_Task to carry out_
Exact reproduction of the following data is required.
● ● ●
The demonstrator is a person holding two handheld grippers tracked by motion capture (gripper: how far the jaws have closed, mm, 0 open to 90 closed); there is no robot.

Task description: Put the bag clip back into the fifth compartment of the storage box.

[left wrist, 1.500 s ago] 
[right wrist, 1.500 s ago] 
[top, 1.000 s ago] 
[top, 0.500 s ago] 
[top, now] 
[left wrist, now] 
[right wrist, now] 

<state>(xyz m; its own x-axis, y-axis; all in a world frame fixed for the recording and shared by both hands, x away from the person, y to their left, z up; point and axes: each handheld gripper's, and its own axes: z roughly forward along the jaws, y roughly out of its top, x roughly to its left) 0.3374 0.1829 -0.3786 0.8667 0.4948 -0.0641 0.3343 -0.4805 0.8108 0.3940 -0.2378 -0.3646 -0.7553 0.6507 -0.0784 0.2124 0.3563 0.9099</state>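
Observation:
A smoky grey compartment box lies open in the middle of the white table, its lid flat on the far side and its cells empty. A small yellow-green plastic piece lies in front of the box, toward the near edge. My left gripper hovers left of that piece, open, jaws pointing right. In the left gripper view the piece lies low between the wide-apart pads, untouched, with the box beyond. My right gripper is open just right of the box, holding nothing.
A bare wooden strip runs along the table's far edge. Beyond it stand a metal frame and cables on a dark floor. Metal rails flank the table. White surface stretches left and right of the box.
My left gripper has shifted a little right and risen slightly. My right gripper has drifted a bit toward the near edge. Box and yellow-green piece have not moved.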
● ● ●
_Written answer_
The demonstrator is a person holding two handheld grippers tracked by motion capture (gripper: how far the jaws have closed, mm, 0 open to 90 closed); there is no robot.

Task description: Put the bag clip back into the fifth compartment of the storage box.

[left wrist, 1.500 s ago] 
[right wrist, 1.500 s ago] 
[top, 1.000 s ago] 
[top, 0.500 s ago] 
[top, now] 
[left wrist, now] 
[right wrist, now] 

<state>(xyz m; its own x-axis, y-axis; all in a world frame fixed for the recording and shared by both hands, x away from the person, y to their left, z up; point and axes: each handheld gripper's, and its own axes: z roughly forward along the jaws, y roughly out of its top, x roughly to its left) 0.3374 0.1829 -0.3786 0.8667 0.4948 -0.0641 0.3343 -0.4805 0.8108 0.3940 -0.2378 -0.3646 -0.7553 0.6507 -0.0784 0.2124 0.3563 0.9099</state>
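Observation:
A smoky grey compartment box lies open in the middle of the white table, its lid flat on the far side and its cells empty. A small yellow-green plastic piece lies in front of the box, toward the near edge. My left gripper hovers left of that piece, open, jaws pointing right. In the left gripper view the piece lies low between the wide-apart pads, untouched, with the box beyond. My right gripper is open just right of the box, holding nothing.
A bare wooden strip runs along the table's far edge. Beyond it stand a metal frame and cables on a dark floor. Metal rails flank the table. White surface stretches left and right of the box.
My left gripper has shifted a little right and risen slightly. My right gripper has drifted a bit toward the near edge. Box and yellow-green piece have not moved.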

This exercise is complete.